8.25.2008

A Few Caveats

  1. Stories don’t have thesis statements. They present the reader with life circumstances and let the reader draw the lesson on his/her own.
  2. You have to write to where you live.
  3. Issues of syntax and flow of ideas remain central to any communication we do.
  4. Be a storyteller or be a philosopher.
  5. Don’t know why it works, but qualifying one life touches more lives universally.
  6. You get 3 exclamation points for your entire life. An exclamation point won’t do anything bad nouns and verbs won’t.
  7. Find ways to deal with the excessive use of personal pronouns. 1st person plural pronouns aren’t as offensive as 1st person singular, for whatever reason.

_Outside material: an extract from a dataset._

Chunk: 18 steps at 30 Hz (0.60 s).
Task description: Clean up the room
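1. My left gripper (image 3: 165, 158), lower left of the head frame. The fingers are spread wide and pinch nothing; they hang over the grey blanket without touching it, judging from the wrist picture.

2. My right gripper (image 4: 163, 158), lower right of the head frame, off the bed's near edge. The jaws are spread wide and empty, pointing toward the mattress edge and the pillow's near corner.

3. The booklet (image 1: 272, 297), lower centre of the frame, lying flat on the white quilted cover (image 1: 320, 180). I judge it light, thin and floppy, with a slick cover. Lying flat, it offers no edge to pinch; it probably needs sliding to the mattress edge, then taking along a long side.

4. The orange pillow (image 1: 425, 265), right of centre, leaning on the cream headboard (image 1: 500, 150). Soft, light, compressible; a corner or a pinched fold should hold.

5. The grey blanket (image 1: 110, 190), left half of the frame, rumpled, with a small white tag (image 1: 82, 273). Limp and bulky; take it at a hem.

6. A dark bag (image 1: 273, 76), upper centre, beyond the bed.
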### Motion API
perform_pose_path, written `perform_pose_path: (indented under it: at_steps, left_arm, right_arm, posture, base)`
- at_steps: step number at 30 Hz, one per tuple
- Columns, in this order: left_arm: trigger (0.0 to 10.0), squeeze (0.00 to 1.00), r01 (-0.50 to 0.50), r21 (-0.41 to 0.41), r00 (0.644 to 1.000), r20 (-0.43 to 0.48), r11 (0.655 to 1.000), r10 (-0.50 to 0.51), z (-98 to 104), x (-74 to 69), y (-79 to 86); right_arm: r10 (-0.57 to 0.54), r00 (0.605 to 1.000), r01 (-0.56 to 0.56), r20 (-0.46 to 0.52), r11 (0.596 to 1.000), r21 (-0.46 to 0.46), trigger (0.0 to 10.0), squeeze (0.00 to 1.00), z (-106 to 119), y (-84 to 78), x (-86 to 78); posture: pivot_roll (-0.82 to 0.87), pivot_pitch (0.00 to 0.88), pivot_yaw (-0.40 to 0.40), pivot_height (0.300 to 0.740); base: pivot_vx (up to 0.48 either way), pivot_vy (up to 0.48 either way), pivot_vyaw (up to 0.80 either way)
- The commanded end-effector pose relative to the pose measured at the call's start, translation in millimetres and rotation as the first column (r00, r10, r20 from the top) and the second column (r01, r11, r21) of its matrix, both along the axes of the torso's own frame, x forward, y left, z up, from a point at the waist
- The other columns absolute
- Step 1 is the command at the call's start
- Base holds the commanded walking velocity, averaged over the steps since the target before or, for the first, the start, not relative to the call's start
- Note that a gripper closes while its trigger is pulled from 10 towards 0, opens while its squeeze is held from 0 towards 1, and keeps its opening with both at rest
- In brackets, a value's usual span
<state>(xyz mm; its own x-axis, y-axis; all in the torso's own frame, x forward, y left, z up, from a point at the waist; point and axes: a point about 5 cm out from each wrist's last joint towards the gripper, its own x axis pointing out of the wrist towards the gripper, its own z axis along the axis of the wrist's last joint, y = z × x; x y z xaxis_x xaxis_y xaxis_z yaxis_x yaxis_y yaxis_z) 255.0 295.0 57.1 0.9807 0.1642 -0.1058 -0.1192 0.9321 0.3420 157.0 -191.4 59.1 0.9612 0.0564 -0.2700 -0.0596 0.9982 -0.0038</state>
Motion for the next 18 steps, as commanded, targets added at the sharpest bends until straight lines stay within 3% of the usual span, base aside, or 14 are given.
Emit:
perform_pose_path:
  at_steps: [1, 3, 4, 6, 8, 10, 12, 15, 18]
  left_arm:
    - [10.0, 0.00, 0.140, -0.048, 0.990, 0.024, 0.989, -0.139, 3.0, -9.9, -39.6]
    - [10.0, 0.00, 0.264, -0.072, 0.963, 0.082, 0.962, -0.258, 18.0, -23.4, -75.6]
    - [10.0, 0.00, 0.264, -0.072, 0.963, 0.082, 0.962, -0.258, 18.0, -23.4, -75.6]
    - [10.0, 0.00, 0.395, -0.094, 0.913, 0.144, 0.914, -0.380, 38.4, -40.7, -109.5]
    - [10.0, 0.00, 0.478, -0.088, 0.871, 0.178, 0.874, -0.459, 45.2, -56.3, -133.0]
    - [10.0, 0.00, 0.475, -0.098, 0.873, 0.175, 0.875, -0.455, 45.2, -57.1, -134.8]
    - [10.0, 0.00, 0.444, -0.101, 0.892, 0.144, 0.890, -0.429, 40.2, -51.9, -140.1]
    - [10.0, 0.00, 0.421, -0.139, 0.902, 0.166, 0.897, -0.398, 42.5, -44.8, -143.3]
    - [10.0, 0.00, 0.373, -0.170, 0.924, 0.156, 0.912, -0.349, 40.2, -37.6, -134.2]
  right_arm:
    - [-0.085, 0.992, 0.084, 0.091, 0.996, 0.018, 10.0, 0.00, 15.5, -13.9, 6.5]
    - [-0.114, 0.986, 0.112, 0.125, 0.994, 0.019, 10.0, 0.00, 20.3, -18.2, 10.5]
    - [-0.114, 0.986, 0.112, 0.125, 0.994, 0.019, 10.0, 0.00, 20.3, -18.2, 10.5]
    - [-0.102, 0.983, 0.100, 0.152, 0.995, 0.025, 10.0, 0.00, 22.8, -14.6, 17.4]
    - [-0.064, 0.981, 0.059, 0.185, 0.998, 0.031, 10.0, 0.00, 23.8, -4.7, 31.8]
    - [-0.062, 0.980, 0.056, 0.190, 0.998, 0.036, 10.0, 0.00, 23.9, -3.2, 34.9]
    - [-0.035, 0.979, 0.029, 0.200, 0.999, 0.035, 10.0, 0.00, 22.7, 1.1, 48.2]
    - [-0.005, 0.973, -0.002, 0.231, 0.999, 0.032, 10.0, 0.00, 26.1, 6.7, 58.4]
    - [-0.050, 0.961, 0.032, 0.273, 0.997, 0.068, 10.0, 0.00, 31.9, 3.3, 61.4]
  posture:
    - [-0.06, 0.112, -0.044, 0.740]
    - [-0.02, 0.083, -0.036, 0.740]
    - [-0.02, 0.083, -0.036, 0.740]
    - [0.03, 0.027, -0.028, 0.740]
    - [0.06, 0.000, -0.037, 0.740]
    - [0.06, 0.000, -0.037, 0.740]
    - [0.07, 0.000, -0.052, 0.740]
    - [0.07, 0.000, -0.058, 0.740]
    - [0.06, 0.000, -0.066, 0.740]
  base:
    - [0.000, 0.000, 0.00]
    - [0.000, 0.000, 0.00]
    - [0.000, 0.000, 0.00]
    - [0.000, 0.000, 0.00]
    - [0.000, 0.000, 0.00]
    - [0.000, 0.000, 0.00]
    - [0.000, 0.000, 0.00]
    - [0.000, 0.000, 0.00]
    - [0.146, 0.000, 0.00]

  8. Always ask, “What are you accumulating literarily throughout a project?”
  9. Foreign words are always italicized.
  10. Good poetry is condensed language.
  11. Don’t let your language overcomplicate your communication. Above all, you want people to understand you.
  12. Periods and commas go inside quotations and colons and semicolons go outside (unless you’re British and then it’s backwards).
  13. Selection, arrangement and emphasis of details produce artistic unity.
  14. Eliminate to be verbs for more powerful communication. (am, is, are, was, were, be, being, been) Use an active voice. Across the board, passive voice excuses responsibility. Use it when appropriate.
  15. Edit for clarity and validity.